Detailed Description
For the purpose of making the objects, technical solutions and advantages of the embodiments of the present application more apparent, the technical solutions of the embodiments of the present application will be clearly and completely described below with reference to the accompanying drawings in the embodiments of the present application, and it should be understood that the detailed description described herein is merely for illustrating and explaining the embodiments of the present application, and is not intended to limit the embodiments of the present application. All other embodiments, which can be made by those skilled in the art based on the embodiments of the application without making any inventive effort, are intended to be within the scope of the application.
Fig. 1 schematically shows a flow diagram of a method for predicting horizontal well capacity according to an embodiment of the application. As shown in fig. 1, in an embodiment of the present application, there is provided a method for predicting productivity of a horizontal well, including the steps of:
step 101, obtaining production data and physical constraint parameters of a horizontal well in a historical time period, wherein the physical constraint parameters comprise at least one of reservoir properties, logging curves, horizontal well information, fracturing parameters and well control changes.

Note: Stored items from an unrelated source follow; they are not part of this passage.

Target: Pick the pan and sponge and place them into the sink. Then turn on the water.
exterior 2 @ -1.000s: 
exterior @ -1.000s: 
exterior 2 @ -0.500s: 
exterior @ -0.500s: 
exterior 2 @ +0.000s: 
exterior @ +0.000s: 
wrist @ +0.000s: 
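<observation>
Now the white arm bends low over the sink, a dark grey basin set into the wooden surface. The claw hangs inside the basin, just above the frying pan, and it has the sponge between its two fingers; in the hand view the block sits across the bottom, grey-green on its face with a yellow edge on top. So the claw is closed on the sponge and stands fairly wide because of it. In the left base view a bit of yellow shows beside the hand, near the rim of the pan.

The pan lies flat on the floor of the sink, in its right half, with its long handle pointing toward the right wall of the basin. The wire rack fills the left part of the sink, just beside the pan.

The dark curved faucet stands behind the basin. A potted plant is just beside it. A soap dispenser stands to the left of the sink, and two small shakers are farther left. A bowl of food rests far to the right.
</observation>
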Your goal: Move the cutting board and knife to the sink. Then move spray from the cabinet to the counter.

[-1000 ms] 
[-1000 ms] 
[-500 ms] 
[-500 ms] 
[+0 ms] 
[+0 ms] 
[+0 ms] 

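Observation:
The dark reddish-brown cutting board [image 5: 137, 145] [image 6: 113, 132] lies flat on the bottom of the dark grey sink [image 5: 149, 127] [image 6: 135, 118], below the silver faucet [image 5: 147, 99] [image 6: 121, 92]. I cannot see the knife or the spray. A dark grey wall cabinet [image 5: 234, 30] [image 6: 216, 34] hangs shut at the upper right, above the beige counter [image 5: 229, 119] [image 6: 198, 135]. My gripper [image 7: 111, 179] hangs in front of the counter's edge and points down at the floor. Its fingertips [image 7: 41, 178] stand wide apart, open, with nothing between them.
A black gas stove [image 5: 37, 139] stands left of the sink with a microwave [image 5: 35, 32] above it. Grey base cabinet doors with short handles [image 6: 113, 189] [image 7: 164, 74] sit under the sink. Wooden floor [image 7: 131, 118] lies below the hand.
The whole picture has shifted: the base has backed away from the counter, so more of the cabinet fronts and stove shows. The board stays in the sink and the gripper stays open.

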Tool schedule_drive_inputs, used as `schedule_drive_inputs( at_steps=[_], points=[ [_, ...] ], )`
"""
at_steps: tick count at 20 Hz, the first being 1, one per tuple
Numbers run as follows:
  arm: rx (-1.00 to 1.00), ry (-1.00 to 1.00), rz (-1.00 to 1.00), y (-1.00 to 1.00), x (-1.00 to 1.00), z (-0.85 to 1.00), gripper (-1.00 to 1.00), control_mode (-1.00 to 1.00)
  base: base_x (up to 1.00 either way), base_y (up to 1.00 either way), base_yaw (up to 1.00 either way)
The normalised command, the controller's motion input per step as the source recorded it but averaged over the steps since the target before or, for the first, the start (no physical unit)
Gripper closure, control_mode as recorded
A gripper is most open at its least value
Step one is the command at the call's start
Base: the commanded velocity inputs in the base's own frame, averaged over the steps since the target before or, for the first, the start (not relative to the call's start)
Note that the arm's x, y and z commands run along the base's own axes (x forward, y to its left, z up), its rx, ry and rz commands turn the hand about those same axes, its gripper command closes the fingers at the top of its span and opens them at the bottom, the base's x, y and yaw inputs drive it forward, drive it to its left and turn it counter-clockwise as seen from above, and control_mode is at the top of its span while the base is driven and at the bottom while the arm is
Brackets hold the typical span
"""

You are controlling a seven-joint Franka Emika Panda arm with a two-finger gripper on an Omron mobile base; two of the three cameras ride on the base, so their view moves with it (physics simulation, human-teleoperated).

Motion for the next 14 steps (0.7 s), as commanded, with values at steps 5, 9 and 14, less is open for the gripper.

Step 102, preprocessing the production data and the physical constraint parameters to obtain a preprocessed data set corresponding to the production data and the physical constraint parameters.
And step 103, determining a function equation of the prediction model through a physical driving neural network basic method.
And 104, determining super parameters of the prediction model through a Bayesian optimization method to determine a model framework of the prediction model.
And 105, constructing a prediction model according to the function equation and the model.
And 106, dividing the preprocessed data set into a plurality of groups of data, and sequentially inputting each group of data into the prediction model.
And 107, outputting the predicted capacity of the horizontal well in a predicted time period through a prediction model according to each group of data.
And step 108, determining the actual predicted capacity of the horizontal well in the predicted time period according to the plurality of predicted capacities.
Oil and gas are buried in hydrocarbon reservoirs ranging from tens to thousands of meters underground, and if it is to be produced, it is necessary to create a hydrocarbon path between the surface and the subsurface hydrocarbon reservoir, which is known as a well. A horizontal well is a special well in which the maximum well angle reaches or approaches 90 ° (typically not less than 86 °) and a length of horizontal well section is maintained in the layer of interest. In general, horizontal wells are used in thin hydrocarbon reservoirs or in fractured hydrocarbon reservoirs in order to increase the exposed area of the hydrocarbon reservoir. The horizontal well usually adopts a staged fracturing technology, which is a yield increasing transformation technology, when fracturing fluid enters a reservoir through perforation holes at a high speed, the perforation friction is generated and increases with the increase of pumping displacement, the bottom hole pressure is driven to rise, and when the bottom hole pressure exceeds the fracture pressure of a plurality of fracturing layers, namely, fracture joints are pressed on each layer, the fracturing pressure of each layer is required to be basically close, and the fracturing pressure can be regulated by the perforation friction. In the technical scheme, a horizontal well can be selected for exploitation of compact oil, the compact oil is clamped in or close to a compact reservoir stratum of a high-quality crude oil layer, petroleum aggregation formed without large-scale long-distance migration is a large-area continuous distribution petroleum resource which is symbiotic or close to a crude oil rock system, the lithology of the reservoir stratum mainly comprises compact sandstone, compact limestone and carbonate rock, the permeability of a overburden matrix is less than 0.1mD on average, and a single well has no natural industrial productivity. The dense oil is transported by a short distance, and the main occurrence space is in a dense layer close to the source rock.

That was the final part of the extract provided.